The issue appeared after the update of CPanel (and included Multi PHP), even the php version remained the same.
The PHP.ini file didn't had that variable at all.
Went in Cpanel -> MultiPHP INI Editor -> Editor Mode (not Basic, in basic you do not have this setting) and added the line. Press Save.
TIPS / WHEN TO USE THIS SOLUTION:
To determine if that is the problem, put a line at the very beginning and at the very end of your index.php file to check the session id. Use function:
session_id();
Navigate through pages / reload the page. If the session_id value changes the problem is not in your code and this solution should solve your problem (the session is lost outside of your code).
I also tried to verify the availability of saving session on the web server (session.save_path) but, even if it was a lead, it was not the case.
I imagine this is a "feature" of Cpanel with MULTIPHP UPDATE that will happen quite often.
I had this problem, and the cause was that PHP was ignoring all cookies after the first 100. (I asked this question to try to find out why, but so far nobody has figured it out). The browser was sending the PHPSESSID*, but since it was the 110th cookie, PHP was ignoring it.
To figure out if this problem is what's affecting you, use your browser's dev tools to look at the cookies that the browser is sending with the request, and compare that list to the $_COOKIE array in PHP. They should be the same. But if the browser is sending a PHPSESSID*, and there's no PHPSESSID* in $_COOKIE, then that would explain why sessions aren't working.
I solved the problem by not having my site use so many cookies, which is good practice anyway.
*PHPSESSID is the default session name. Your site may use a different name.
To solve the session_id change after each request, you change the parameter session.auto_start and session.cookie_httponly into the php configuration file.
to find the used php configuration file
php -i | grep "php.ini"
then you open it, and try to find the parameter session.auto_start . you set
session.auto_start = 1
session.cookie_httponly = 0
finally you restart your httpd/apache service.
Found the issue
In my case it was due to Varnish Settings please check your varnish settings. PHPSESSID you can exclude the cookie from the Varnish Settings.
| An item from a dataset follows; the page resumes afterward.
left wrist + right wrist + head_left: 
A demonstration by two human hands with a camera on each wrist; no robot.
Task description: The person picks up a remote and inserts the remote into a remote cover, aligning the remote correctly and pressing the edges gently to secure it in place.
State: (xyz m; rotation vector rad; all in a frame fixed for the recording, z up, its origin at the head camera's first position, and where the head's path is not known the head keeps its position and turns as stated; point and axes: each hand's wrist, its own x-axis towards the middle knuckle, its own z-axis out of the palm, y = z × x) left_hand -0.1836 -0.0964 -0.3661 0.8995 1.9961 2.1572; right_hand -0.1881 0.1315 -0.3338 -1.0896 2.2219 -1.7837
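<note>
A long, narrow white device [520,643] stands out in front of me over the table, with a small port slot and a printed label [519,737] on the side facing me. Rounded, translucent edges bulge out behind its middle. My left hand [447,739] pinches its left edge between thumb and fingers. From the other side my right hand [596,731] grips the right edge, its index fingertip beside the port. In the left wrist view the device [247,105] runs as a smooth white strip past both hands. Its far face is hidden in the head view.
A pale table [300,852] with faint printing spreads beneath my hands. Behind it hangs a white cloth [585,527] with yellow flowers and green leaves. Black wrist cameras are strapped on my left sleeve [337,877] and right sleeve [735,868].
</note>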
I'm not an expert, but found a solution after careful investigation of domain name in the cookies info of two webpages opened on Firefox. (Right click on the page, select inspection and the storage). checked domain names and found that one with www.example.com and the other without www (example.com). changed all the page links to same format and the problem solved for my case.
Found the problem was a byte order mark (BOM) being ouputted at the start of the file. Got rid of it and it sorted out the session problem.